THE TASK:
Filter task. Return each line of the material that holds the string "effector".

DATASET CONTENT:
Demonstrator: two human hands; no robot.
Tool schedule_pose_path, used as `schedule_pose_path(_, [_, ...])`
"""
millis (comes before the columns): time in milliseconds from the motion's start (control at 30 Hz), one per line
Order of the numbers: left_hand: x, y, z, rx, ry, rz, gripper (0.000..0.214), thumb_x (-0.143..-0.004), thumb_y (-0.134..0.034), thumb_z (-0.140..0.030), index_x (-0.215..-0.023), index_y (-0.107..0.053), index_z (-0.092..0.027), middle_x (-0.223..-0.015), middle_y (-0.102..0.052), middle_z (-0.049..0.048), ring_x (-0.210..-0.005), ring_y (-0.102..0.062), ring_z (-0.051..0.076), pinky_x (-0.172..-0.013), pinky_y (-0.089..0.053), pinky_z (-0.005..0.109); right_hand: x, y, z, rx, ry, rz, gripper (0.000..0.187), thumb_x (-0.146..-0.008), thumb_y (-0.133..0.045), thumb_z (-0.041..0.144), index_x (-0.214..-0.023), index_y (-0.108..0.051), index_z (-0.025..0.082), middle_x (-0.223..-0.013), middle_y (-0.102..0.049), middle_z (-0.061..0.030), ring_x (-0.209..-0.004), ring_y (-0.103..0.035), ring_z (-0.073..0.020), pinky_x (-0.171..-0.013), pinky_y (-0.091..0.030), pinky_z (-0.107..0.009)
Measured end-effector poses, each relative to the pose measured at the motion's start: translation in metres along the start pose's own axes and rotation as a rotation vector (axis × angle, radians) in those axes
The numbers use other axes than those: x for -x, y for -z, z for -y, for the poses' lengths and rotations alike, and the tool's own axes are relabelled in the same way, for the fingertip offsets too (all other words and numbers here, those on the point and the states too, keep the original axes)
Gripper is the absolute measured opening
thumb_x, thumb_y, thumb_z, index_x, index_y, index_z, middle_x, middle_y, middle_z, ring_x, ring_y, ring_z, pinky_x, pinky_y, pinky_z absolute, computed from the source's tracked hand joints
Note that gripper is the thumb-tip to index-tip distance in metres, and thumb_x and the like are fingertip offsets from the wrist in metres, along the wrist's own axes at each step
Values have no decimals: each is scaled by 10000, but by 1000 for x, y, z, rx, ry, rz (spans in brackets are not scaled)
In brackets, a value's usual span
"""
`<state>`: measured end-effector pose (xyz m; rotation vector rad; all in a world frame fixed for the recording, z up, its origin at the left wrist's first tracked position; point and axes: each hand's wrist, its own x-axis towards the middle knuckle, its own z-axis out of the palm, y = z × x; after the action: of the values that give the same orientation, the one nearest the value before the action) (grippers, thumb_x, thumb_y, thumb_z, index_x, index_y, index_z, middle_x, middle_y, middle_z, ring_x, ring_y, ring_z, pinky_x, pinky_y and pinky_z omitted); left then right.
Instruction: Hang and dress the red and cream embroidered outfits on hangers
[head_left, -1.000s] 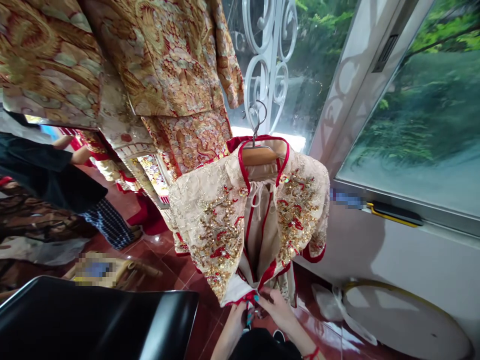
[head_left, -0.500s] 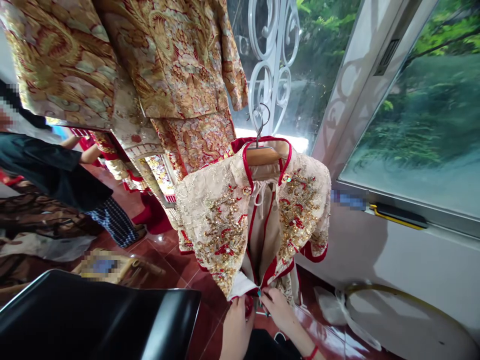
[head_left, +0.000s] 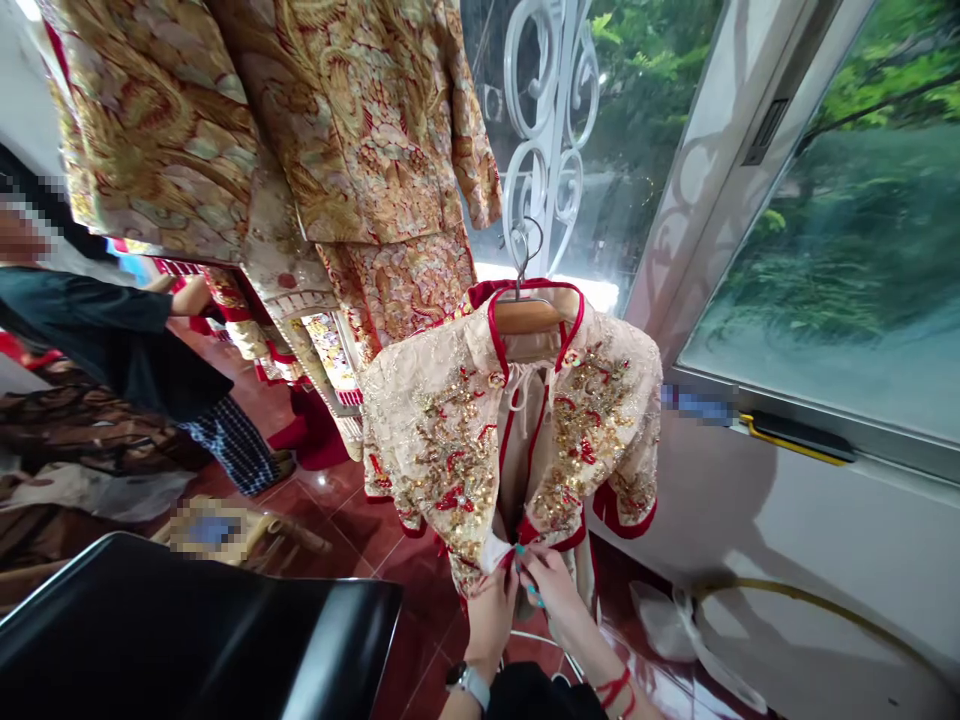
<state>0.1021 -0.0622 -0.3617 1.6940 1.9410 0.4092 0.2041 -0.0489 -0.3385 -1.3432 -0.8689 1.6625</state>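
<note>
A cream jacket (head_left: 450,440) with gold and red embroidery and red piping hangs on a wooden hanger (head_left: 525,315) hooked on white scrollwork (head_left: 551,150). Its front is open from collar to hem. My left hand (head_left: 491,605) pinches the left front edge at the hem. My right hand (head_left: 551,590) pinches the right front edge, fingertips meeting the left hand's. Both hands are closed on the fabric where the two edges come together.
Gold and red brocade garments (head_left: 337,140) hang at upper left. Another person in a dark top (head_left: 112,340) stands at left. A black chair back (head_left: 195,630) fills the lower left. A window (head_left: 840,230) and white wall are at right, above red floor tiles.
Both my hands have risen along the jacket's front opening, drawing the two lower edges closer together. The view shifted slightly right and up.
</note>
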Motion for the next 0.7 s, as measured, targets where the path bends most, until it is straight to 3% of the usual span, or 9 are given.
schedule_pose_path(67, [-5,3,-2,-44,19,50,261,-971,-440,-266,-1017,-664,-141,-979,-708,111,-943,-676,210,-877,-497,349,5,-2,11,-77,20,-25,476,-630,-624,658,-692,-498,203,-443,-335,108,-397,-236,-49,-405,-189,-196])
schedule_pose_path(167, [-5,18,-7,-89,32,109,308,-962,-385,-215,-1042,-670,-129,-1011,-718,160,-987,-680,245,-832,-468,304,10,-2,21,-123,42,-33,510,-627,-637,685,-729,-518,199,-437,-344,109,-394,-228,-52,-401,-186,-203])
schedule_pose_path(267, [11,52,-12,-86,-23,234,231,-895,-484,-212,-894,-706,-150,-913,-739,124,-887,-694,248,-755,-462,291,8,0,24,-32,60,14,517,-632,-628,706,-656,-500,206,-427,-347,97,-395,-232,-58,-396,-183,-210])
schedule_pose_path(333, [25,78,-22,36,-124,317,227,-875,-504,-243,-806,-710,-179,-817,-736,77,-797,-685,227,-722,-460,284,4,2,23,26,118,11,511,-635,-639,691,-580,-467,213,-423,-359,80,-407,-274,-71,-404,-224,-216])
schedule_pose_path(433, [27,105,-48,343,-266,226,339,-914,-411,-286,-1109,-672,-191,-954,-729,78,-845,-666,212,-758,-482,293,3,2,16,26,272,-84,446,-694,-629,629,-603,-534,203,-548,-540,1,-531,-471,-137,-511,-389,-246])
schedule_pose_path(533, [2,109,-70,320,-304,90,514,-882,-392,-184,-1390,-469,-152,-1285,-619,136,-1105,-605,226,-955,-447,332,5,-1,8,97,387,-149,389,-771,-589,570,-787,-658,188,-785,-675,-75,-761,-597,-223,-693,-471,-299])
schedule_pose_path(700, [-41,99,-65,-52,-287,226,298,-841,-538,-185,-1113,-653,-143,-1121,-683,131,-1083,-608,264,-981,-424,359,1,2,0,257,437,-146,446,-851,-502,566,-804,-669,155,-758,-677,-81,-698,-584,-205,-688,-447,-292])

ANSWER BELOW:
Measured end-effector poses, each relative to the pose measured at the motion's start: translation in metres along the start pose's own axes and rotation as a rotation vector (axis × angle, radians) in those axes
`<state>`: measured end-effector pose (xyz m; rotation vector rad; all in a world frame fixed for the recording, z up, its origin at the left wrist's first tracked position; point and axes: each hand's wrist, its own x-axis towards the middle knuckle, its own z-axis out of the palm, y = z × x; after the action: of the values that give the same orientation, the one nearest the value before the action) (grippers, thumb_x, thumb_y, thumb_z, index_x, index_y, index_z, middle_x, middle_y, middle_z, ring_x, ring_y, ring_z, pinky_x, pinky_y and pinky_z omitted); left then right.

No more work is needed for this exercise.